We report the additional computational cost of our UNet model, trained on an A100 GPU with a batch size of 4 as follows: our 3D incorporation and regularization losses increase training times (∼9s per iteration, compared to ∼4.75s when fine-tuning on RGB video only) while maintaining comparable GPU memory usage (less than 2GB on top of ∼45GB). This additional computational cost is acceptable, as we are fine-tuning a pretrained video model rather than training one from scratch. Further statistics can be provided if needed. In our current design, the increased computational cost is primarily driven by the resolution of the training video rather than the density of the tracked points (see Q5 for more details).
Q2 To what extent might the regularizer inadvertently suppress desirable motion dynamics, and how might this be mitigated?
In our ablation studies (Figure 6 of the manuscript), we demonstrate that training with RGB alone lacks 3D awareness and results in failure cases, while using only the regularization loss leads to severe degradation of the RGB modality. In our approach, we adopt a joint optimization of diffusion and regularization losses, appropriately balancing them to be of comparable magnitude. This strategy yields a consistent decrease in regularization losses and a noticeable reduction in non-physical artifacts.
We observe that when the regularization loss significantly outweighs the diffusion loss (by orders of magnitude), it tends to suppress motion. To address this, we apply the regularization loss less frequently, for example, once every five iterations. This adjustment helps preserve larger motion dynamics while requiring more training steps.
Q3 Why choose a custom image subset over the public VBench split for evaluation?
We use a custom test set for VBench to ensure consistency across all evaluation metrics, including generic video quality (using VBench), physical common sense (using VideoPhy), ablation studies on model design, and user studies (reported in the supplementary material). The test images are sampled from a single batch of video clips (unseen by our model) from video dataset [1], with the initial frame randomly selected within each clip.
Below, we report the VBench results of our UNet-based model using their provided image set for your reference:
| Item | SC | BC | MS | AQ | IQ |
|---|---|---|---|---|---|
| Baseline | 0.89703 | 0.94009 | 0.96993 | 0.52809 | 0.62961 |
| Ours | 0.96418 | 0.96722 | 0.98319 | 0.51754 | 0.65428 |
Q4 The technique seems readily applicable to text-to-video generation. Have you tested this scenario?
We chose image-to-video tasks for a more controlled comparison of physical correctness, as the same objects are present in the scene. While our method is adaptable to text-to-video models, we did not evaluate them, as this is not our main focus.

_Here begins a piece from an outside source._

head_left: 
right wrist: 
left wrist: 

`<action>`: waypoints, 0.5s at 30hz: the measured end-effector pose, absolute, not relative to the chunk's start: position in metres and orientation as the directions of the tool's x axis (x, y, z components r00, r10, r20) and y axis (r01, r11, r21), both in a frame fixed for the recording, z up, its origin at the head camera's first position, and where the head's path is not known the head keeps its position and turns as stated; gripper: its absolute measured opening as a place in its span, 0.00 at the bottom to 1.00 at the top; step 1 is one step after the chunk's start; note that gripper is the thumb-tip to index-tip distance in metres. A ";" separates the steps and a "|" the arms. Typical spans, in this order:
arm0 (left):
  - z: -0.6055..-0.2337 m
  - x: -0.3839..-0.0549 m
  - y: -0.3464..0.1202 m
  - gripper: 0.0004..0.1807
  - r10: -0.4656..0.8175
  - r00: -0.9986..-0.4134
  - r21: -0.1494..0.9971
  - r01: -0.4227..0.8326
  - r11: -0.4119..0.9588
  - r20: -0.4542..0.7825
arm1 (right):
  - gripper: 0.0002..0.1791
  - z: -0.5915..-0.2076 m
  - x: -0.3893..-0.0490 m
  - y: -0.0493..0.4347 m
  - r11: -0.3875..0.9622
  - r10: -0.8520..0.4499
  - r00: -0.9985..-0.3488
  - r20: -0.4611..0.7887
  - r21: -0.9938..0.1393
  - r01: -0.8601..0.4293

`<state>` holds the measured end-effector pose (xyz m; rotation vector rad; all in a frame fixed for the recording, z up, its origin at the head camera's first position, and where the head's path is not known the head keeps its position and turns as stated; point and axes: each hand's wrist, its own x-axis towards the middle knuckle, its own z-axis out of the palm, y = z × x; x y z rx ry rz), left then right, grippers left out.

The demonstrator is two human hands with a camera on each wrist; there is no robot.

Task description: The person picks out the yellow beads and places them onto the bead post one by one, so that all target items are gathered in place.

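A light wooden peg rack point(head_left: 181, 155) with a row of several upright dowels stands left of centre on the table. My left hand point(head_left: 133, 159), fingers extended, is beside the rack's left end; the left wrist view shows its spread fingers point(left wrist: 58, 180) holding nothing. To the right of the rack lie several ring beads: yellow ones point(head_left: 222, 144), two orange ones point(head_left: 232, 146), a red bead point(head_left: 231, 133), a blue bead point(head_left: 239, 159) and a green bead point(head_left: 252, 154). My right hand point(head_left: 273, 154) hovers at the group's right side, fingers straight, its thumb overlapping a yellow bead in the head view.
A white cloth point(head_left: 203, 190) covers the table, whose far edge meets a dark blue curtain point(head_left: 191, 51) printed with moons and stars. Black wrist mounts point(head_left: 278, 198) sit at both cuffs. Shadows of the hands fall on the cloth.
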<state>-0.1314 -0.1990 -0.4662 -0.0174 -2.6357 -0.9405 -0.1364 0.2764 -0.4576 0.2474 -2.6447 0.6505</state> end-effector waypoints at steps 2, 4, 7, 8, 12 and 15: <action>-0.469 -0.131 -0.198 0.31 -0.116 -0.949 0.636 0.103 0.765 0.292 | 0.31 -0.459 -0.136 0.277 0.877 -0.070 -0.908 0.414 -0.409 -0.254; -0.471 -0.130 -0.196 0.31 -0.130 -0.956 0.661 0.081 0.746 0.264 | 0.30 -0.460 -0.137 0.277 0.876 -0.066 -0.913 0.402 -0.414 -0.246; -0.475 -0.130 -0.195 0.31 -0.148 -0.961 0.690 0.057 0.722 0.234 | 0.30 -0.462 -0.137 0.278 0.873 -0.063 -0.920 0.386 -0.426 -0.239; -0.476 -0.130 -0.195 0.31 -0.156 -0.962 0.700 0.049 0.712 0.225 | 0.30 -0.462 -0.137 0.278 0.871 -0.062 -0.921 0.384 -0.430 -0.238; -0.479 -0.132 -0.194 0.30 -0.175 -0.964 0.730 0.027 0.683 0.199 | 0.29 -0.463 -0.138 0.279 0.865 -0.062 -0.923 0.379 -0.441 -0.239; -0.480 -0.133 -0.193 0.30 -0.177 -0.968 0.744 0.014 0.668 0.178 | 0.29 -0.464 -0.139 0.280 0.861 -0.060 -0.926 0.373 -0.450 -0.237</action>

We look forward to exploring this direction in the future. As an alternative, text-to-video applications could be demonstrated by incorporating an additional text-to-image step prior to our model, and we are happy to include such examples if requested.

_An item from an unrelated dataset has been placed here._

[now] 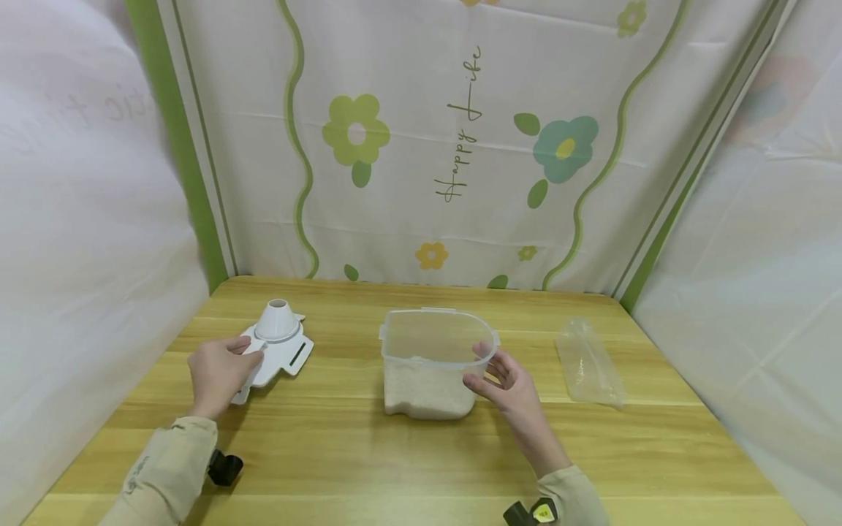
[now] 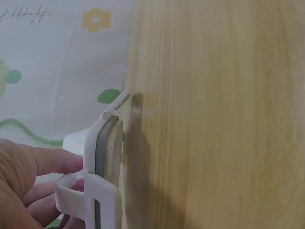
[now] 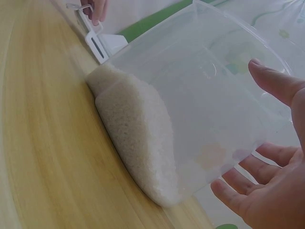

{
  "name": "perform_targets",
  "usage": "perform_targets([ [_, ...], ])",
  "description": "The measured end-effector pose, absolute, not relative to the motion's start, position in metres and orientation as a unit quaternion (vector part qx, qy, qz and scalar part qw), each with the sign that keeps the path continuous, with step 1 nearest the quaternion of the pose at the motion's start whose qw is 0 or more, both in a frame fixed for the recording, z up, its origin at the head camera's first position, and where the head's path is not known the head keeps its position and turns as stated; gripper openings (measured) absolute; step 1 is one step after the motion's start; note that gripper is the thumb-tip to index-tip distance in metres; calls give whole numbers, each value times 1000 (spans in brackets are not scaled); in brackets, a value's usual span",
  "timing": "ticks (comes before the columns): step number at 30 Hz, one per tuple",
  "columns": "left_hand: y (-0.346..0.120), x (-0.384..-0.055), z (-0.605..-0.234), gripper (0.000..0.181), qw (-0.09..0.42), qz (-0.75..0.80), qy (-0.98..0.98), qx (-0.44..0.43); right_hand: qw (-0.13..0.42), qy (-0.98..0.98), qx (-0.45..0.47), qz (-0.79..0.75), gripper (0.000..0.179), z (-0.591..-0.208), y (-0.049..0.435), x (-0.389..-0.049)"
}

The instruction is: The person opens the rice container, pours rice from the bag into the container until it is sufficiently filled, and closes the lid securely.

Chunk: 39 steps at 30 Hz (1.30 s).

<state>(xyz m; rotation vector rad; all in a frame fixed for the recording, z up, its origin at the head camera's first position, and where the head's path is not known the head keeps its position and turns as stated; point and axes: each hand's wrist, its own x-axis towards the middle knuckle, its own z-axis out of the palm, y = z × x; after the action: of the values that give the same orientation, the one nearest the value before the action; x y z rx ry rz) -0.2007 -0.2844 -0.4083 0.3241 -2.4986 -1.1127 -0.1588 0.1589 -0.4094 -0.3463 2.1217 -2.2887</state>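
Observation:
A clear plastic container [image 1: 430, 340] stands upright on the table, partly filled with white rice [image 3: 133, 124]. At its right side is my right hand [image 1: 503, 383], thumb toward the front and fingers spread toward the back, fairly straight and right at the wall. My left hand [image 1: 220, 372] pinches the raised handle of a white plastic lid [image 2: 104, 186] between thumb and fingers. A cone-shaped spout [image 1: 277, 321] rises from this lid, and side flaps with slots [image 1: 298, 354] stick out around it. Part of the lid is hidden behind the left hand.
To the right of the container lies a crumpled clear plastic bag [image 1: 588, 361]. The wooden table [image 1: 342, 467] is enclosed by a flower-printed curtain [image 1: 421, 146] at the back and pale sheets on both sides.

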Motion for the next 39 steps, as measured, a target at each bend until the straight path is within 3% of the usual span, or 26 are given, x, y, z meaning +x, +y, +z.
perform_targets([
  [39,-271,-199,-387,47,181,-470,-859,97,3,683,-99,-723,70,-409,159,-159],
])
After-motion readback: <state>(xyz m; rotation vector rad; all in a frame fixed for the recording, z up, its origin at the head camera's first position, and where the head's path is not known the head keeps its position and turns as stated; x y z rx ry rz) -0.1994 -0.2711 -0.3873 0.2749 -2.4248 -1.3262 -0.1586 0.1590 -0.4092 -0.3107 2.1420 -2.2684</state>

Q5 How does the number of tracked points affect output quality? Can you achieve similar results with a much sparser point cloud, and what trade-offs arise?
First, we would like to clarify that although we initially obtain point trajectories through sparse 3D tracking, during post-processing, we fill in all untracked foreground pixels (i.e., pixels inside the foreground mask) by interpolating from neighboring tracked points. Furthermore, they are stored as a tensor of the same dimension of the video and used for subsequent computations. As a result, the point modality used in diffusion effectively becomes ‘dense’ tracking from the perspective of the video model. Thus, during training, the number of tracked points depends on how much of the reference frame is occupied by foreground objects, rather than on the tracking resolution used in data generation. On the other hand, during inference, we do not provide the point cloud, so there is no explicit control over point resolution.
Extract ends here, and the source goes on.